Making a birdcage is an arduous task. You need wire, but good wire is expensive. So, cage-makers routinely use wire stripped out of worn tires which have been discarded after running over miles of rough roads scattered with sharp pebbles, broken glass, and gritty sand. These tires must be peeled of rubbery flesh to extract the running steel beads which form the backbone. Burning the rubber encasing the steel wires releases foul-smelling chemicals that cause eyes to burn and lungs to wheeze. On the other hand, cutting rubber and ripping out the steel beads requires strong hands. Slipping up carelessly with a knife can cause deep gashes, since cage-maker do not have the money to afford proper gloves or tools.
Not many people know how to build a birdcage by hand anymore, but a well-constructed one will outlast many generations of its inhabitants. Once the steel wires have painstakingly been extracted, they are washed and straightened. Sometimes the wires are painted black. After they have been dried, they are expertly crisscrossed at right-angles and welded together with a blowtorch. There are patterns that must be followed. Angles must be negotiated.

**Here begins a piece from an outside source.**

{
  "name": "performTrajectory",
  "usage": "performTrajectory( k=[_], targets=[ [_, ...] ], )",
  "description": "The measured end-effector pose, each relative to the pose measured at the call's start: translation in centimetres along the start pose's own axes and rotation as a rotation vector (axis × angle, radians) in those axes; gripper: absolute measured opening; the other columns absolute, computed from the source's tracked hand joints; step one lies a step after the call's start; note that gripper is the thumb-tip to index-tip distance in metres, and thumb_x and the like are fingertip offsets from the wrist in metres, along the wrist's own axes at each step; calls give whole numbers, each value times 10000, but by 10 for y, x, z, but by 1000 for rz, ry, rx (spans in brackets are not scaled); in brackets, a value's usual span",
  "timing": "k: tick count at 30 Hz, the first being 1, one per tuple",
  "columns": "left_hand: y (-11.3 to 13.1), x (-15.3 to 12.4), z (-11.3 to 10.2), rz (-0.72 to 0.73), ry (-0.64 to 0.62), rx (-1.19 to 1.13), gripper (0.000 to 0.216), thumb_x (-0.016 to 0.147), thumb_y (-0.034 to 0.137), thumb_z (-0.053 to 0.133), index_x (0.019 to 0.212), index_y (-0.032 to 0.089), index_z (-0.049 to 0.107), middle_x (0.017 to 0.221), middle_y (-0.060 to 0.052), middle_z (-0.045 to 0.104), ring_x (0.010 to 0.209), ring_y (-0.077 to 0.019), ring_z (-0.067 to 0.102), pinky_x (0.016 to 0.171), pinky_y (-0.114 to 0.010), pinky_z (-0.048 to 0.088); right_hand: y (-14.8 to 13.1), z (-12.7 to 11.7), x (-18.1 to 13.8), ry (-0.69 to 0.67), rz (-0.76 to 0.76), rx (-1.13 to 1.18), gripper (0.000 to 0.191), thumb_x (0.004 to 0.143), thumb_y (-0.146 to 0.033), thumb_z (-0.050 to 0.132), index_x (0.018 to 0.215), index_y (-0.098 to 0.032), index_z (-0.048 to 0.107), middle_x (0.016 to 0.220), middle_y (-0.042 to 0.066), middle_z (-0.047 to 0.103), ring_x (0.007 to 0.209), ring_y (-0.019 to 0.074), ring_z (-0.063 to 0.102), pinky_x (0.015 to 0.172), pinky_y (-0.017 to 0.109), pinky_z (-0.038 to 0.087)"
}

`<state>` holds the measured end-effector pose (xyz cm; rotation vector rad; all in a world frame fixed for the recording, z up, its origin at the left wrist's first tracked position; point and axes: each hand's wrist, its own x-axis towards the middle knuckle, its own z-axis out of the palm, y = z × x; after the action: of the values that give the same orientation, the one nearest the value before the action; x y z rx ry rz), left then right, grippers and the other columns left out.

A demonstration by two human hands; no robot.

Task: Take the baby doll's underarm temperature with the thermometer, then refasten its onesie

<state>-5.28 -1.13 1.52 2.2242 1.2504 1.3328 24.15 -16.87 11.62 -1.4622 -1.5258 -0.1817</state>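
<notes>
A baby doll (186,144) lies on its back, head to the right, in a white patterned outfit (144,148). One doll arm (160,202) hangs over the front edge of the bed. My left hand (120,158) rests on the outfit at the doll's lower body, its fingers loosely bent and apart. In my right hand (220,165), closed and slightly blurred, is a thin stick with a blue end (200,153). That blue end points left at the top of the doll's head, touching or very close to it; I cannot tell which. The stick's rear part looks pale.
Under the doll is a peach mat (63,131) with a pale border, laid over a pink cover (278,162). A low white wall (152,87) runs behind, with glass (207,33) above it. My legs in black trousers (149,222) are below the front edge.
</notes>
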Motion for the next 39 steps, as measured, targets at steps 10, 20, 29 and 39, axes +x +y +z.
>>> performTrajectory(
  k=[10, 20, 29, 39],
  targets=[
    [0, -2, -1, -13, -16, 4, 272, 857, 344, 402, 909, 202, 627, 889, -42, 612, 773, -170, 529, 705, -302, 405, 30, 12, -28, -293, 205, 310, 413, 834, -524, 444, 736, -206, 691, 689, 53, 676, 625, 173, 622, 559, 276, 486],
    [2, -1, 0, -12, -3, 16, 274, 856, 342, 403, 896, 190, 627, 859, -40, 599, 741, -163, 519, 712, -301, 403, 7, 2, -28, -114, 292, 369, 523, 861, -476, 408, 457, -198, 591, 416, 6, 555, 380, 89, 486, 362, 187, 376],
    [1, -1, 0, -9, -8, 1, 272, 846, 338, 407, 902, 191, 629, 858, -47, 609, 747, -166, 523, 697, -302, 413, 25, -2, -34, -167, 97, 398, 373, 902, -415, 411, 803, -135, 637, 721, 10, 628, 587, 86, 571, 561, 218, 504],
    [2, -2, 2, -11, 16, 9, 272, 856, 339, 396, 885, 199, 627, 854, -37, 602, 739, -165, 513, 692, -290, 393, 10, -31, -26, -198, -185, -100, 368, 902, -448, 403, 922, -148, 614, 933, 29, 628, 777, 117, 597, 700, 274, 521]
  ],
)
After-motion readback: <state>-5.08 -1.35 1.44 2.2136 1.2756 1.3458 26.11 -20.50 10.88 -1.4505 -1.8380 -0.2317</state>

We raise birds in captivity to watch them flit within confines as restricted as our minds. We fatten them on unnatural diets to create monstrosities that whet our appetites for flesh. We force them to parrot our bawdy speech for burlesque. We affix razors to tiny feet to watch them shred themselves to pieces to quench our bloodlust.
I have seen villagers crouch in the shade of dark forests to trap wild birds in order to feed an insatiable demand in faraway markets. Some soft-bodied creatures die as they are clenched by tight-fisted hands. Sometimes, wings are clipped so that survivors cannot fly away. Nearly all die entrapped.
I have no inclination of keeping birds as pets. I would rather hang an empty birdcage in my living room. I know the perfect spot to put it.